YOUR TASK >> Only the lines from the one containing "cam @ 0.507" through the end of the listing are to be repeated, exactly and without pictures.
________________________________________
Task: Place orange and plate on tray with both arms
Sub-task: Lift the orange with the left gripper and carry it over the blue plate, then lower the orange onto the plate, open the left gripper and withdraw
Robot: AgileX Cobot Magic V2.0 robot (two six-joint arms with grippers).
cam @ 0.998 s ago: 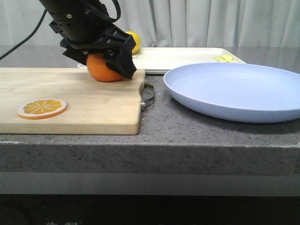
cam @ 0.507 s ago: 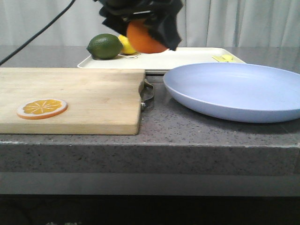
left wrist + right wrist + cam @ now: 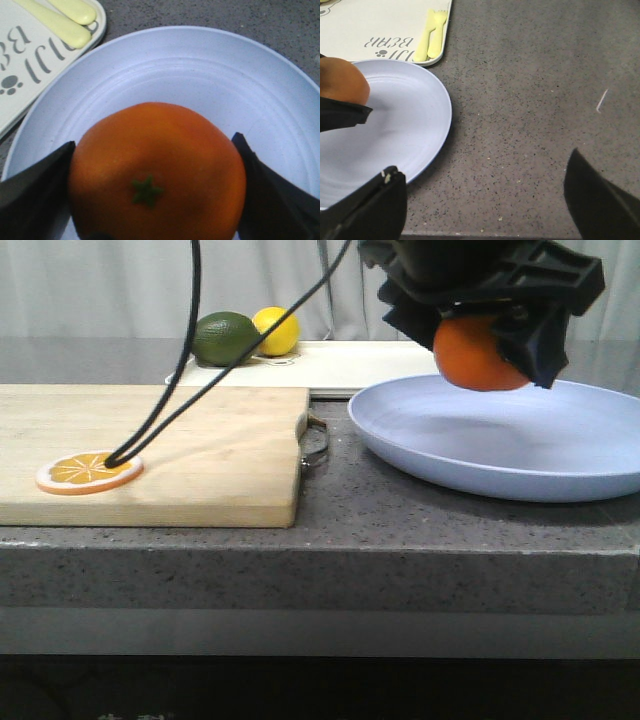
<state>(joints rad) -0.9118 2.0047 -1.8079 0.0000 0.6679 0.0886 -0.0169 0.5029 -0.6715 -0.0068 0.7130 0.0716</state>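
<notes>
My left gripper [image 3: 492, 332] is shut on the whole orange [image 3: 476, 358] and holds it in the air just above the pale lavender-blue plate [image 3: 450, 440]. In the left wrist view the orange [image 3: 157, 165], stem up, fills the space between the black fingers [image 3: 35, 190] over the plate [image 3: 200, 70]. The cream-white tray [image 3: 370, 365] lies behind the plate. My right gripper [image 3: 485, 200] is open and empty over bare counter, beside the plate's edge [image 3: 415, 135]. The right gripper does not show in the front view.
A wooden cutting board [image 3: 180, 450] with an orange slice [image 3: 90, 470] lies at the left. A lime [image 3: 225, 337] and a lemon [image 3: 276, 330] sit at the tray's far left. Yellow cutlery [image 3: 432, 35] lies on the tray's near corner. Grey counter [image 3: 535, 100] lies right of the plate.
My left gripper lifted the orange off the cutting board, carried it right past the tray and now holds it over the plate.
</notes>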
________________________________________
SOLUTION FOR THIS PROBLEM >>
cam @ 0.507 s ago: 
left wrist + right wrist + cam @ now: 
<state>(joints rad) -0.9118 2.0047 -1.8079 0.0000 0.6679 0.0886 -0.0169 0.5029 -0.6715 -0.0068 0.7130 0.0716</state>
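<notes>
My left gripper [image 3: 492, 332] is shut on the whole orange [image 3: 476, 358] and holds it in the air just above the pale lavender-blue plate [image 3: 450, 440]. In the left wrist view the orange [image 3: 157, 165], stem up, fills the space between the black fingers [image 3: 35, 190] over the plate [image 3: 200, 70]. The cream-white tray [image 3: 370, 365] lies behind the plate. My right gripper [image 3: 485, 200] is open and empty over bare counter, beside the plate's edge [image 3: 415, 135]. The right gripper does not show in the front view.
A wooden cutting board [image 3: 180, 450] with an orange slice [image 3: 90, 470] lies at the left. A lime [image 3: 225, 337] and a lemon [image 3: 276, 330] sit at the tray's far left. Yellow cutlery [image 3: 432, 35] lies on the tray's near corner. Grey counter [image 3: 535, 100] lies right of the plate.
My left gripper lifted the orange off the cutting board, carried it right past the tray and now holds it over the plate.
</notes>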

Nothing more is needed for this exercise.